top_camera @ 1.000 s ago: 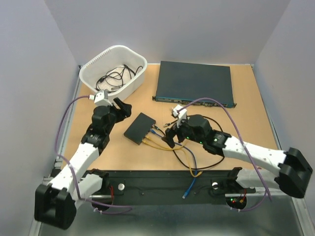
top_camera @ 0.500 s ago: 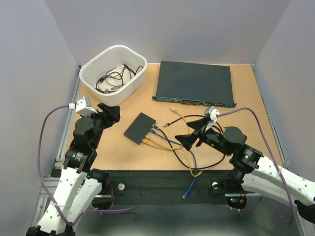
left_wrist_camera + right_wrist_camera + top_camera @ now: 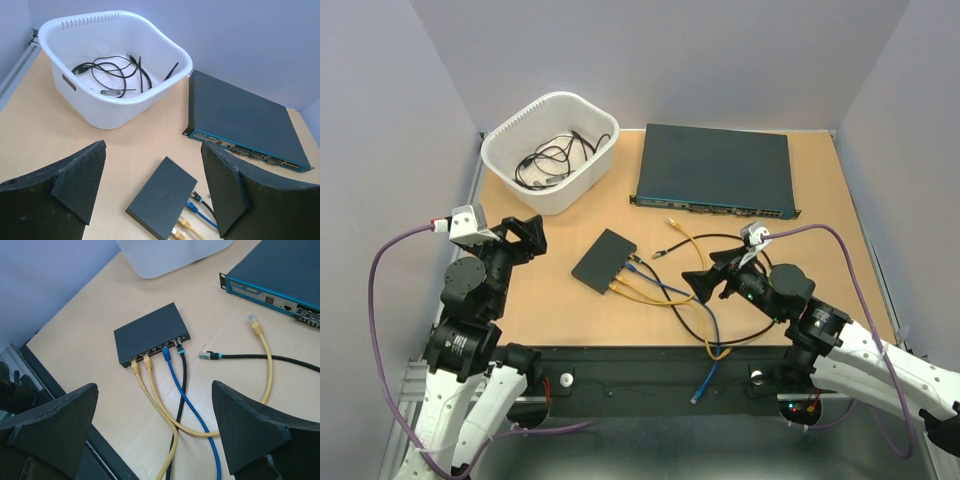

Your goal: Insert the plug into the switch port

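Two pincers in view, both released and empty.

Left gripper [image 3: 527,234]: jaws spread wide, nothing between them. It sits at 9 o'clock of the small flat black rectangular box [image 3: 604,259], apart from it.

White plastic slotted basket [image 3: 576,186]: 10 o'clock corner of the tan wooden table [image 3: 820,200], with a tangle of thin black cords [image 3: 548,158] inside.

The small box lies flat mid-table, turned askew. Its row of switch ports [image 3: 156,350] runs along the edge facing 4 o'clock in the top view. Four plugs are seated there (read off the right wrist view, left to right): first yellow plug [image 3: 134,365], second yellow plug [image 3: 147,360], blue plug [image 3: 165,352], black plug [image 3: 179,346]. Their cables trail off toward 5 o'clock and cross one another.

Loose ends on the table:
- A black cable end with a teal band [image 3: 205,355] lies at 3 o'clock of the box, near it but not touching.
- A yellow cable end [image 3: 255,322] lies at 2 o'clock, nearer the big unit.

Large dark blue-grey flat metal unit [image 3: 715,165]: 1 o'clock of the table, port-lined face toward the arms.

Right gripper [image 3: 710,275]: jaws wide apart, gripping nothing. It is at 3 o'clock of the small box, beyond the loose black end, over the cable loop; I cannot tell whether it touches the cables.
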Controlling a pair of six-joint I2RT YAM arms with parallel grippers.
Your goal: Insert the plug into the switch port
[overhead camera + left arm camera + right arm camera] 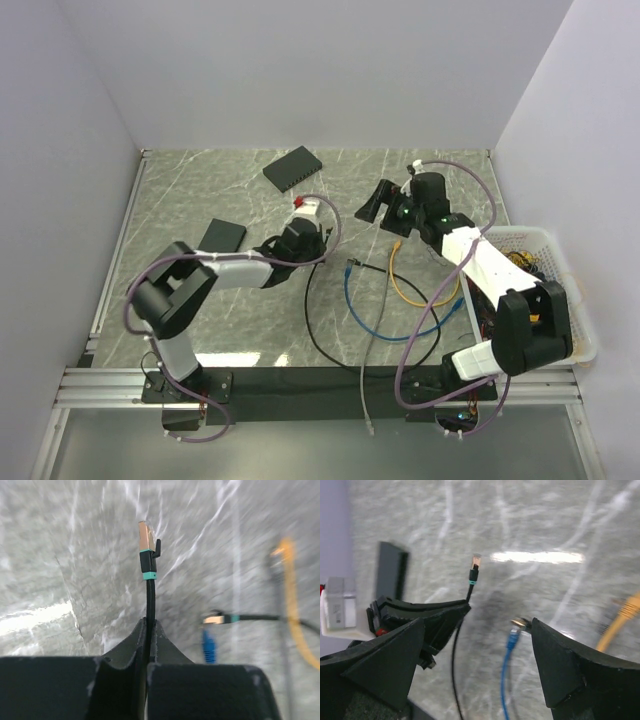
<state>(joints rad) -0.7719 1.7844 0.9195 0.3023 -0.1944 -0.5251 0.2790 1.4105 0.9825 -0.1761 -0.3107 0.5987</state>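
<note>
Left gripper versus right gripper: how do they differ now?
The left gripper is shut on the black cable below its gold tip; the right gripper stands wide open, holding nothing. The left gripper is near the table's centre; the right gripper is farther back and right. Neither touches the orange cable.

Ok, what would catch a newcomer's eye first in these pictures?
The left end effector, at mid-table, is shut on a black cable whose copper-tipped plug juts out beyond it. The right end effector hangs wide open to its right, holding nothing. The yellow cable lies loose and untouched on the marbled table.
</note>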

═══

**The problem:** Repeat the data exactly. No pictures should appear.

**Result of this exercise:**
top_camera @ 1.000 s ago: 
top_camera @ 0.500 s ago: 
left_wrist_camera + right_wrist_camera + top_camera @ now: 

Your goal: Insert the plug into the switch port

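Two pincers in view, both released and empty.

Left gripper [image 3: 527,234]: jaws spread wide, nothing between them. It sits at 9 o'clock of the small flat black rectangular box [image 3: 604,259], apart from it.

White plastic slotted basket [image 3: 576,186]: 10 o'clock corner of the tan wooden table [image 3: 820,200], with a tangle of thin black cords [image 3: 548,158] inside.

The small box lies flat mid-table, turned askew. Its row of switch ports [image 3: 156,350] runs along the edge facing 4 o'clock in the top view. Four plugs are seated there (read off the right wrist view, left to right): first yellow plug [image 3: 134,365], second yellow plug [image 3: 147,360], blue plug [image 3: 165,352], black plug [image 3: 179,346]. Their cables trail off toward 5 o'clock and cross one another.

Loose ends on the table:
- A black cable end with a teal band [image 3: 205,355] lies at 3 o'clock of the box, near it but not touching.
- A yellow cable end [image 3: 255,322] lies at 2 o'clock, nearer the big unit.

Large dark blue-grey flat metal unit [image 3: 715,165]: 1 o'clock of the table, port-lined face toward the arms.

Right gripper [image 3: 710,275]: jaws wide apart, gripping nothing. It is at 3 o'clock of the small box, beyond the loose black end, over the cable loop; I cannot tell whether it touches the cables.
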Controlling a pair of six-joint I2RT YAM arms with parallel grippers.
Your goal: Insert the plug into the switch port
[overhead camera + left arm camera + right arm camera] 
<state>(joints rad) -0.7719 1.7844 0.9195 0.3023 -0.1944 -0.5251 0.2790 1.4105 0.9825 -0.1761 -0.3107 0.5987</state>
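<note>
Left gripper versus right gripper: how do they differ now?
The left gripper is shut on the black cable below its gold tip; the right gripper stands wide open, holding nothing. The left gripper is near the table's centre; the right gripper is farther back and right. Neither touches the orange cable.

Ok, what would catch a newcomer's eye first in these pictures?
The left end effector, at mid-table, is shut on a black cable whose copper-tipped plug juts out beyond it. The right end effector hangs wide open to its right, holding nothing. The yellow cable lies loose and untouched on the marbled table.
</note>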

This finishes the response to the exercise.